Terungkap bahwa ada 3 orang yang melakukan pelecahan seksual pada NF yang sangat
menghantui dirinya, dimana ketika ia melakukan tindak kekerasan pada korban balita ia
memikirkan kalau korban balita adalah R (pelaku pelecehan seksual sampai 9 kali dengan
memberi ancaman video nya disebar).

Setelah NF bercerita, ternyata gambar yang dibuat NF ketika masa pemeriksaan (gambar orang
terikat, mata menangis, tulisan-tulisan kesedihan dan tulisan “dady”) merupakan refleksi dari
kejadian yang dialami NF ketika ia dilecehkan. Setelah ia dilecehkan tiba hari dimana ia
menyadari dirinya tidak menstruasi (mengira dirinya hamil), NF merasa tidak dapat
menyeritakan hal ini kepada siapapun karena latar belakang perceraian orang tua, ia takut kalau
bercerita ke pada ayahnnya akan meperkeruh hubungan ayahnnya dengan ibu tirinya.

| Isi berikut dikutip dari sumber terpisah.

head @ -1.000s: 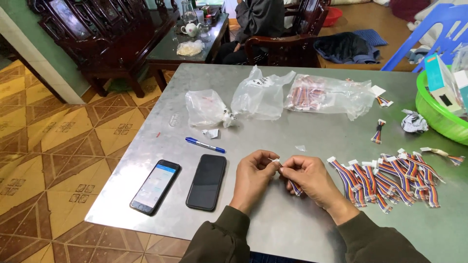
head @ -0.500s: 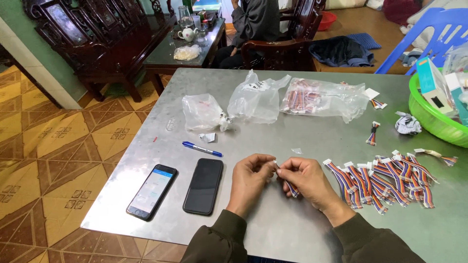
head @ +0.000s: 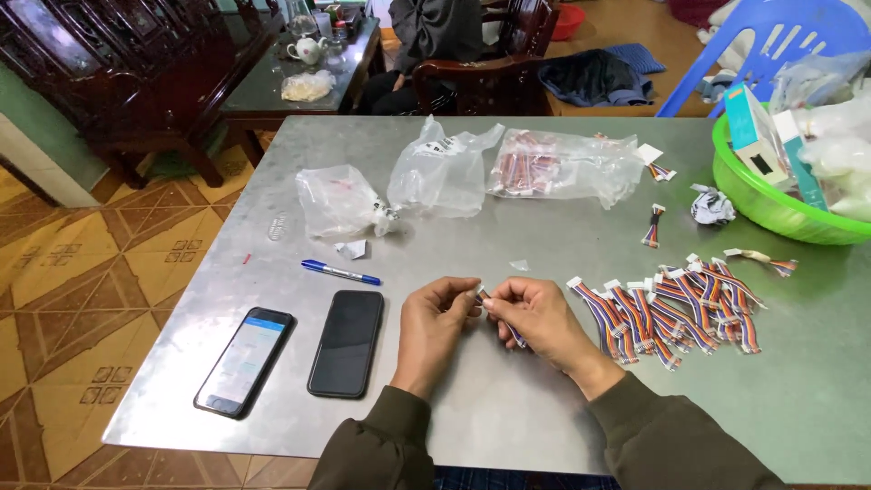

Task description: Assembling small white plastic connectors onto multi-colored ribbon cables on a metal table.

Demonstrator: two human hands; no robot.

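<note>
My left hand [head: 435,327] and my right hand [head: 537,319] meet over the metal table [head: 508,408], both pinching one short multicoloured ribbon cable [head: 513,336] with a white connector at its end. The cable's striped tail hangs below my right fingers. Just to the right lies a row of several matching ribbon cables [head: 671,308] with white plugs.
Two phones [head: 347,341] [head: 245,359] and a blue pen [head: 341,271] lie to the left. Clear plastic bags [head: 443,172] [head: 562,165] sit farther back. A green basin [head: 771,204] of boxes stands at the right edge. A person sits on dark wooden chairs [head: 481,77] beyond the table.
Both hands stay together on the cable with only small finger movement. The camera view has shifted slightly.
</note>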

Pengalaman pelecehan seksual merupakan pengalaman traumatis, banyak penelitian yang


menyatakan bahwa ketika kita melakukan perbuatan jahat “modeling” menjadi salah satu
faktornya. Awalnya di duga NF memiliki kepribadian psikopat. Bisa jadi karena NF dijahati
berbulan-bulan namun ketika didalami adakah adanya endapan psikologis abnormal tertentu
yang menyebabkan adanya benih benih kekerasan.